• _What you need to do_:
Look through the data that follows and copy each line with the string "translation".

• _Records contained in a dataset_:
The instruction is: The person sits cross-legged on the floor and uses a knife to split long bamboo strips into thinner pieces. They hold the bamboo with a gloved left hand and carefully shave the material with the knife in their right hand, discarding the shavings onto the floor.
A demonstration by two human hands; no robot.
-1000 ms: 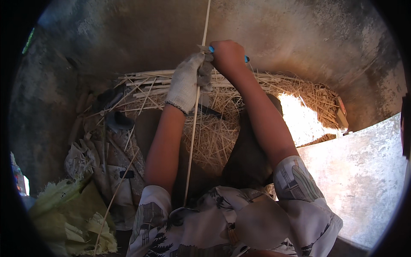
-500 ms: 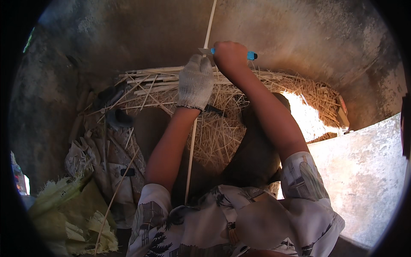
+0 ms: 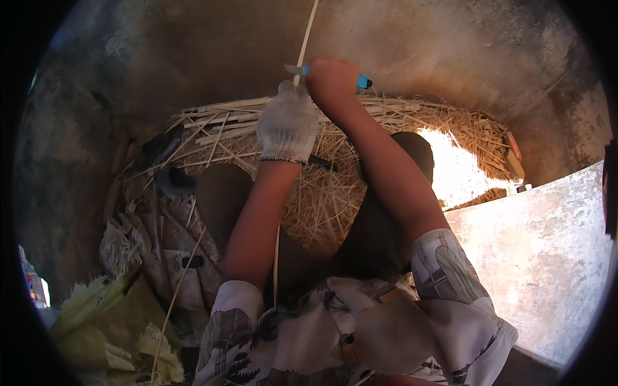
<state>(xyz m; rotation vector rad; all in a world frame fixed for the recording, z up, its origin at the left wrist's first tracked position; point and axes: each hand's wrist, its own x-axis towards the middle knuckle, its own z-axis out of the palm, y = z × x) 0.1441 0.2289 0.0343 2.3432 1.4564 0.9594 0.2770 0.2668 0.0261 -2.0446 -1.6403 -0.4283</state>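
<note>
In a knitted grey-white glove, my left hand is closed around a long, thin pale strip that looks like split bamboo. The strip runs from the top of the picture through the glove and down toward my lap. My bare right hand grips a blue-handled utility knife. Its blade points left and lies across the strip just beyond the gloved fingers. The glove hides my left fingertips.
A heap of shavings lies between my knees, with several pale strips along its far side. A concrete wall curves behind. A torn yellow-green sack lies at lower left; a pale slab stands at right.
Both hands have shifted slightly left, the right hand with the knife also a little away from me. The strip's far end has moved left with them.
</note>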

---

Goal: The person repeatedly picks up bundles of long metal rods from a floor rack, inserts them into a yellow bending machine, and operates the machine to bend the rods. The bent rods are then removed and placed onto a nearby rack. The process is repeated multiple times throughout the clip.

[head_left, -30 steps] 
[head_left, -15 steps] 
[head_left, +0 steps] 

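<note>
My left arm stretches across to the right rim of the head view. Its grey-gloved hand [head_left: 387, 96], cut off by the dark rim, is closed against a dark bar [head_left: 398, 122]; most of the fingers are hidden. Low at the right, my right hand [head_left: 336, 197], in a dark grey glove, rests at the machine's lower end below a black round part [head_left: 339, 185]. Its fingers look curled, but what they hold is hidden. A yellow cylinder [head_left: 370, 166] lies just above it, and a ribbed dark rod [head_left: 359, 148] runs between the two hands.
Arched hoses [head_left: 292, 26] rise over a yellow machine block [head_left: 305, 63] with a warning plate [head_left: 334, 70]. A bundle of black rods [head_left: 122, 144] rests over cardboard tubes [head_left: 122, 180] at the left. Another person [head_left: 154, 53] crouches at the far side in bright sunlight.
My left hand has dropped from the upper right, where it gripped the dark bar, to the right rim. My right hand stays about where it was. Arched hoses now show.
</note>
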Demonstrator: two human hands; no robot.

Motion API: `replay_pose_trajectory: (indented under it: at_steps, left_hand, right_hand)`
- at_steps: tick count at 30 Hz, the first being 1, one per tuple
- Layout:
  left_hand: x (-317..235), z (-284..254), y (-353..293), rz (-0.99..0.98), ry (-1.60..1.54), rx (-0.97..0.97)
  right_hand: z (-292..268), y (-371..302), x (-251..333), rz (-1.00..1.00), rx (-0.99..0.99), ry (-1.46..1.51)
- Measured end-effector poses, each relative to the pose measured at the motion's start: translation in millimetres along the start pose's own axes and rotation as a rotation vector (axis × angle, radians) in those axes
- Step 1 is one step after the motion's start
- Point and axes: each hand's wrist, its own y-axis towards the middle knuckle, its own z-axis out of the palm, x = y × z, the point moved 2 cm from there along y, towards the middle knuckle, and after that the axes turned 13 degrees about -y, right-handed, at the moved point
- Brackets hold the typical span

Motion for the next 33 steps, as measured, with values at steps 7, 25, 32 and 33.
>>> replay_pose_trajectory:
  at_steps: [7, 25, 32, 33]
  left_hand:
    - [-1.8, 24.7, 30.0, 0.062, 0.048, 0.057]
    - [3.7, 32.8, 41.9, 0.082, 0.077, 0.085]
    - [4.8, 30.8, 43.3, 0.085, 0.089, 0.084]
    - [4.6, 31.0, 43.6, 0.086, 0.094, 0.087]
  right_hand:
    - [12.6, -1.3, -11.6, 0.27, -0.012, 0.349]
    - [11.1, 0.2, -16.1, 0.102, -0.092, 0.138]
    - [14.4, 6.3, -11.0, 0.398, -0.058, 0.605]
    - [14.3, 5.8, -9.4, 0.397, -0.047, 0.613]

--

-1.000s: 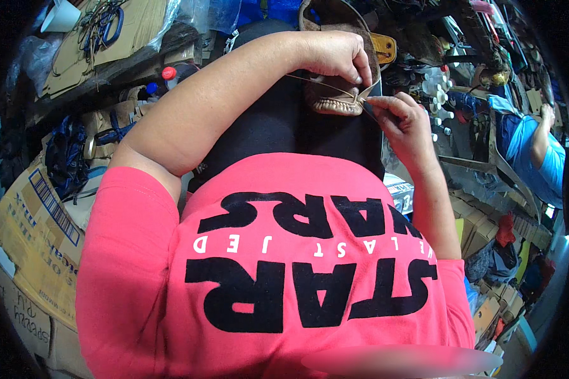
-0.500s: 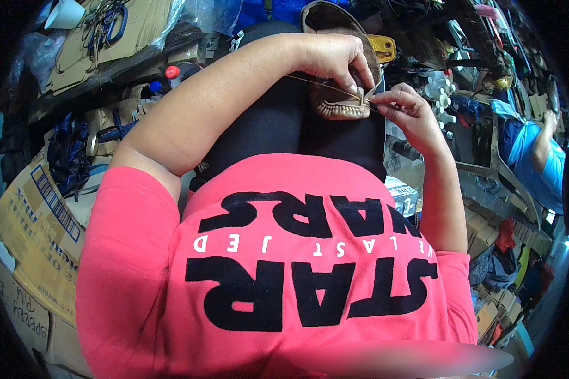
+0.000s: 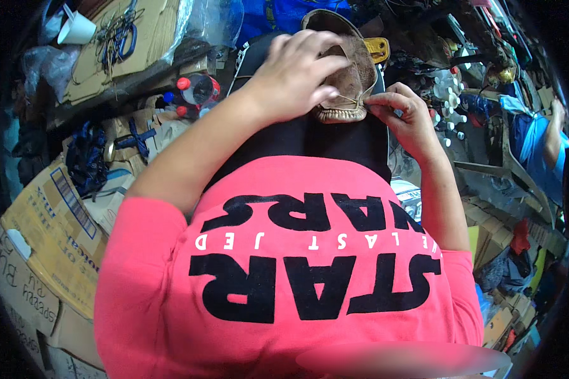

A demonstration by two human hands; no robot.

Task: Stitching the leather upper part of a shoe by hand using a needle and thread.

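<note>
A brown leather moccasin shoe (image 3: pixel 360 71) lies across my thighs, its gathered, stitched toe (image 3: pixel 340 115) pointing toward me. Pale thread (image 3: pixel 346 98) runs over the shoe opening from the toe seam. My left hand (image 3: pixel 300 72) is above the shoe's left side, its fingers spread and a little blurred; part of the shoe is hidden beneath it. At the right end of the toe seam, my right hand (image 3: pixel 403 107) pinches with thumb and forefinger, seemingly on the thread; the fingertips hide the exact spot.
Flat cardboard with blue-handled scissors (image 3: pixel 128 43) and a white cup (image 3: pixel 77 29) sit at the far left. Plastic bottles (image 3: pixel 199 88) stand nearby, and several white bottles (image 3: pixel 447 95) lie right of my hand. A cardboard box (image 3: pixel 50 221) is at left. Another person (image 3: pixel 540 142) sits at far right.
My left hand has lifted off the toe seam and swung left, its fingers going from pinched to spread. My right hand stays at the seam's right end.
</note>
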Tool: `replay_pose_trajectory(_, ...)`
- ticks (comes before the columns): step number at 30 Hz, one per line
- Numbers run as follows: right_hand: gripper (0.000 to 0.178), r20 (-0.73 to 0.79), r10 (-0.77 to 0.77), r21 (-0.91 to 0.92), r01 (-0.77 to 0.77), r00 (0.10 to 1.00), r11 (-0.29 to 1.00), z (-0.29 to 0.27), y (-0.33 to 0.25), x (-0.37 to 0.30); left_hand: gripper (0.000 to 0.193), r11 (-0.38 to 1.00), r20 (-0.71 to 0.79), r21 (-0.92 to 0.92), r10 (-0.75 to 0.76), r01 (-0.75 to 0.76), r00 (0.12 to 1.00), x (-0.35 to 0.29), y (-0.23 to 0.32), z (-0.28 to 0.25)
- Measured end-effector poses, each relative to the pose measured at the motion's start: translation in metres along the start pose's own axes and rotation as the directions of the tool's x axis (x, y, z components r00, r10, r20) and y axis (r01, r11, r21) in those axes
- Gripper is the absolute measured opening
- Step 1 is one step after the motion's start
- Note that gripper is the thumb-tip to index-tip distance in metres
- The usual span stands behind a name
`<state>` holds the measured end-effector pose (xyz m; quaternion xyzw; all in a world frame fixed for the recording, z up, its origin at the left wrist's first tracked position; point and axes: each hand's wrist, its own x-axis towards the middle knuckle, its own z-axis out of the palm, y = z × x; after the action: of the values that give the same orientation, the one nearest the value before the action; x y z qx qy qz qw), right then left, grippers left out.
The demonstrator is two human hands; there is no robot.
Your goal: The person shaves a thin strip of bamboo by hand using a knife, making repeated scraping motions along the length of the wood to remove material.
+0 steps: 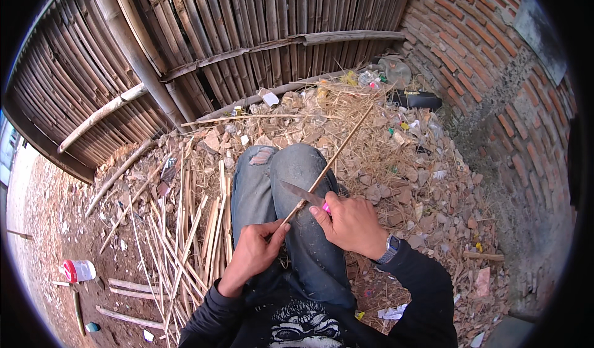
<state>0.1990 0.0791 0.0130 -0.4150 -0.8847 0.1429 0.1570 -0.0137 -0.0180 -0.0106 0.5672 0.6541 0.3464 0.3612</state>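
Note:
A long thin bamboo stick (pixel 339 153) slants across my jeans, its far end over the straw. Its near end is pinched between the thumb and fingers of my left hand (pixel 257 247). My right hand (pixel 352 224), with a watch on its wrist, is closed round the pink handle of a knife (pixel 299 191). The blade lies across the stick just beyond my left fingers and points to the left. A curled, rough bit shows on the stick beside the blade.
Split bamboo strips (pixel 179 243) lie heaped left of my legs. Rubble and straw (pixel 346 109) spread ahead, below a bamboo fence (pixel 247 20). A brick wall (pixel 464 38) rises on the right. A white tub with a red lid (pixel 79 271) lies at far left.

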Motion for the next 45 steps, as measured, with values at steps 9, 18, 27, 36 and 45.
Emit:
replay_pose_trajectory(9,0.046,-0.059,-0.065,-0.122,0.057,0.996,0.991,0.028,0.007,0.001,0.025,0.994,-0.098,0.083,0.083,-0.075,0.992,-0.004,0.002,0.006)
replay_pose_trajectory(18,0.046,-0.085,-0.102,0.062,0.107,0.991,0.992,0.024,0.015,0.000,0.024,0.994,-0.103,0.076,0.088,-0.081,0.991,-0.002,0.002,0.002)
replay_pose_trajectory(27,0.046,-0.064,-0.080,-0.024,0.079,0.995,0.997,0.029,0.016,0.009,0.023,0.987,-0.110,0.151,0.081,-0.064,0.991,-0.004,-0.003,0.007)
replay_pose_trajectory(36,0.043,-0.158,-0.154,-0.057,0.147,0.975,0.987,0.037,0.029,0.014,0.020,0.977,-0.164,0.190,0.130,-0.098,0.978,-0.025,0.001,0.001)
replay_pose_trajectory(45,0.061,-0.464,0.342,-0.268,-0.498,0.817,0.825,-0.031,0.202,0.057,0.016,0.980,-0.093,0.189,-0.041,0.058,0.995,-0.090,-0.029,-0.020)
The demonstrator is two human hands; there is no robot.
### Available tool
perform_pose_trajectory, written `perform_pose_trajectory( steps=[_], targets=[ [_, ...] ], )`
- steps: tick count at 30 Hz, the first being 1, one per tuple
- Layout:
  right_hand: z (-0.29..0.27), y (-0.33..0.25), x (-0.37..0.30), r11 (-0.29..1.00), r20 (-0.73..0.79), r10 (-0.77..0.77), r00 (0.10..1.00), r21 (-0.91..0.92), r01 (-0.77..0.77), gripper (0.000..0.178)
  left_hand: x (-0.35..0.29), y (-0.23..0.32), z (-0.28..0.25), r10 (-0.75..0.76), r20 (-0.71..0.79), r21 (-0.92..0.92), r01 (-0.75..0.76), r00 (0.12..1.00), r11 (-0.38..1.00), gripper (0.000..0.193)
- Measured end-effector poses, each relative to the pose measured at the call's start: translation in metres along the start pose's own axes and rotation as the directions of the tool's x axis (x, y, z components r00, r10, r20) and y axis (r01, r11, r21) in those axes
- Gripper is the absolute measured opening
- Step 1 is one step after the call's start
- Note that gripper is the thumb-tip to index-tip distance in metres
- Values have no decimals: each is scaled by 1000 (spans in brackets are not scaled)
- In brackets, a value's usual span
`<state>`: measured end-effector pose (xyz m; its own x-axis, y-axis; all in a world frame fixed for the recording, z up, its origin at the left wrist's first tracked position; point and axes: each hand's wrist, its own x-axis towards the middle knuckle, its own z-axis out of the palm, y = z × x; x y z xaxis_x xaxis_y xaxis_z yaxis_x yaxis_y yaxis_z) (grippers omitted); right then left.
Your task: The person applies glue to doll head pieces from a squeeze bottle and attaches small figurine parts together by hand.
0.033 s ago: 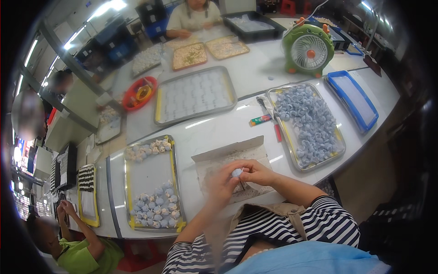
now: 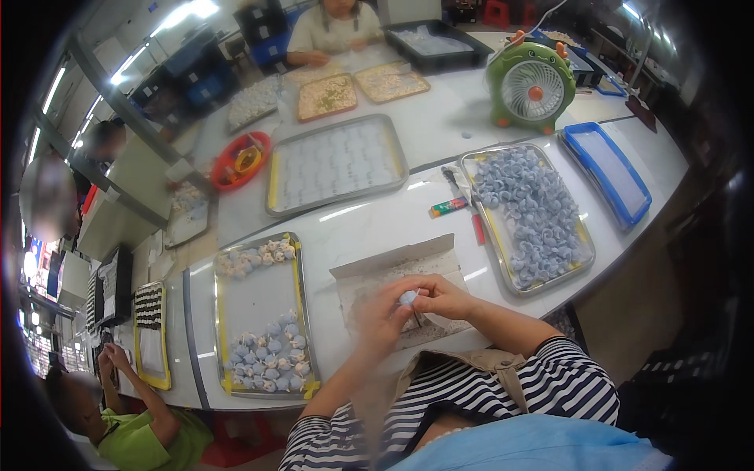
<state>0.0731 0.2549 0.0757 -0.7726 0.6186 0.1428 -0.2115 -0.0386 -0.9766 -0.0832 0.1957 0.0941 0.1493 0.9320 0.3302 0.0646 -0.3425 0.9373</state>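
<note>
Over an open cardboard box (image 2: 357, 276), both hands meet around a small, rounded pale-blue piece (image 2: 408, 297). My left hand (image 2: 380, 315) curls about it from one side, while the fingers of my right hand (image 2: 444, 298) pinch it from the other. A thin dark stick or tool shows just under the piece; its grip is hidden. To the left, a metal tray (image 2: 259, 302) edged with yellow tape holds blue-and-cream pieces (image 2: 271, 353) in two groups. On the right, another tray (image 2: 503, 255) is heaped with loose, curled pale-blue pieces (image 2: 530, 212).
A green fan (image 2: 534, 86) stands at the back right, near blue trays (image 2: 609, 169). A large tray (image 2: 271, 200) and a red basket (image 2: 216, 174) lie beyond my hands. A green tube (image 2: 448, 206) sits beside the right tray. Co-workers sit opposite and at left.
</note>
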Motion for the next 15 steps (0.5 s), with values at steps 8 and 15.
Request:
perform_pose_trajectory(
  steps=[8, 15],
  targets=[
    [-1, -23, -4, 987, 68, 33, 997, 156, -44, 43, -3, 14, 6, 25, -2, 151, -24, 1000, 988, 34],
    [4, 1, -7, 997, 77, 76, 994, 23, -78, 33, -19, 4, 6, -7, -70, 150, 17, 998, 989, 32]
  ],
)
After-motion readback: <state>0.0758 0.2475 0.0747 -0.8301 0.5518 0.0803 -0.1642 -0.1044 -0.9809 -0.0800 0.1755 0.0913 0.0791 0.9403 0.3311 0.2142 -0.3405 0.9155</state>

• _Task response_:
- Measured end-effector poses, each relative to the pose measured at the motion's start: translation in millimetres along the start pose's own axes and rotation as a rotation vector (axis × angle, radians) in those axes
- Measured end-effector poses, each relative to the pose measured at the motion's start: translation in metres along the start pose's own axes and rotation as the directions of the tool's x axis (x, y, z components r00, r10, r20) and y axis (r01, r11, r21) in those axes
- Measured end-effector poses, each relative to the pose measured at the call's start: translation in metres along the start pose's own axes and rotation as the directions of the tool's x axis (x, y, z components r00, r10, r20) and y axis (r01, r11, r21) in those axes

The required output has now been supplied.